Matthew 7:13-28 The Way of Faithfulness

These several paragraphs offer ways of thinking about our faithfulness as the called Disciples' of Jesus. In that faithfulness we practice the Golden Rule as we honor what Jesus said about loving your neighbor as yourself in our actions, in how we act towards another "In everything..." (v12)

We know that being a disciple isn't easy, in fact it can be difficult as we are constantly being swayed, pulled in one direction and another by the many demands on our lives, The wide road is easier and more welcome, but it is the narrow road to which we seek to return, knowing it is the better way; (v13-14)

As a productive tree bears good fruit, we are mindful of the effect our actions and our words have on others. We never know who will be looking to us to see what a Christian "looks like." in real life. How do we act in the home, at work, in school, in social settings. To bear good fruit is to be seen in all settings as a good example of what it means to be a faithful Disciple.
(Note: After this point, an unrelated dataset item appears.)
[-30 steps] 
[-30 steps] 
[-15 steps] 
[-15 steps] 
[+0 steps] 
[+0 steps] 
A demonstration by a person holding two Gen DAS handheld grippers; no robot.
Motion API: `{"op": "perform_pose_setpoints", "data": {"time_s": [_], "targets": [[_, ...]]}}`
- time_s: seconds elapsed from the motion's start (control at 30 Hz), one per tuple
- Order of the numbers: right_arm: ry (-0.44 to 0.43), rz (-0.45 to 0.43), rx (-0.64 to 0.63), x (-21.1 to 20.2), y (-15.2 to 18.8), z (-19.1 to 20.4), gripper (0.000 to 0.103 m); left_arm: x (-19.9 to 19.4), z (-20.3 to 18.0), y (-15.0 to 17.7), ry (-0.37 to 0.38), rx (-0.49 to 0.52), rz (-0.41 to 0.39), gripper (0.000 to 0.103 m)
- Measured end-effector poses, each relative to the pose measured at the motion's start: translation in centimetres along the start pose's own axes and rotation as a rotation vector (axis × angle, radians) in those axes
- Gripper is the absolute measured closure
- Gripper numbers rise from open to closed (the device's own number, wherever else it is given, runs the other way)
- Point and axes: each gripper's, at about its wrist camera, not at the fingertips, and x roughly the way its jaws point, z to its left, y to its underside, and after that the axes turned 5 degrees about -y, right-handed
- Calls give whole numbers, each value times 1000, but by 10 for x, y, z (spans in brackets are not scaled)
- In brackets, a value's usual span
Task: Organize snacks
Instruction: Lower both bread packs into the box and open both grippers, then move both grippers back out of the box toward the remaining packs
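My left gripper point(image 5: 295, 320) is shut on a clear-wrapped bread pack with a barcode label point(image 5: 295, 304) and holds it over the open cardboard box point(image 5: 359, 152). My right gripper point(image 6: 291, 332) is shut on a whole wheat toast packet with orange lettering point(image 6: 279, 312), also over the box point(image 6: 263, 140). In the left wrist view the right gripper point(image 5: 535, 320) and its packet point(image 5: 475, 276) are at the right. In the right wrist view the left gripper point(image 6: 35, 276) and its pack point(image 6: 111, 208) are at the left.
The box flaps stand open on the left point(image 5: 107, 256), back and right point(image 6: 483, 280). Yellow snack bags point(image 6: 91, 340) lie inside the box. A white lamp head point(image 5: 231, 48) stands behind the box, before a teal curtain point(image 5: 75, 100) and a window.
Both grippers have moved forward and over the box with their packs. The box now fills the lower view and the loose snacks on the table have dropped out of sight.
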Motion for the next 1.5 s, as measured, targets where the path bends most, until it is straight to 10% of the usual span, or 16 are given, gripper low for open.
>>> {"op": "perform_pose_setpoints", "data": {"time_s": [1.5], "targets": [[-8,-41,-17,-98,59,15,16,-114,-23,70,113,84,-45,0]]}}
Our very presence can be prophetic to another. (v15-20)

To practice the spiritual discipline of the Golden Rule, to strive for the narrow road, and to bear the good fruit of personal, prophetic witness, Jesus says these also are within God's will for us and the criteria by which others will judge our faithfulness. (v21-23)

Matthew closes this chapter and the Sermon on the Mount with the brief and well known parable of two men each of whom built a house, one on the shifting sand and one on the solid rock. He relates the outcome of these houses being exposed to the winds and the floods to how well our faith is grounded in God during the winds and floods that surely come to each of us. The point of this parable has been demonstrated time and time again in the lives of the saints of the church, some of whom are reading these words. How well do we withstand the grief, illness, loss of employment or divorce. The litany need not continue. How well will our faith, our rootedness in God, our place in the fellowship of God's people, the church, serve us in moments of darkness? We cannot know the answer until that time comes. And we cannot prepare ourselves without welcoming into our very beings that which is beyond us, that which speaks to us of a larger sense of life, that which, in a lack of fuller understanding we call God.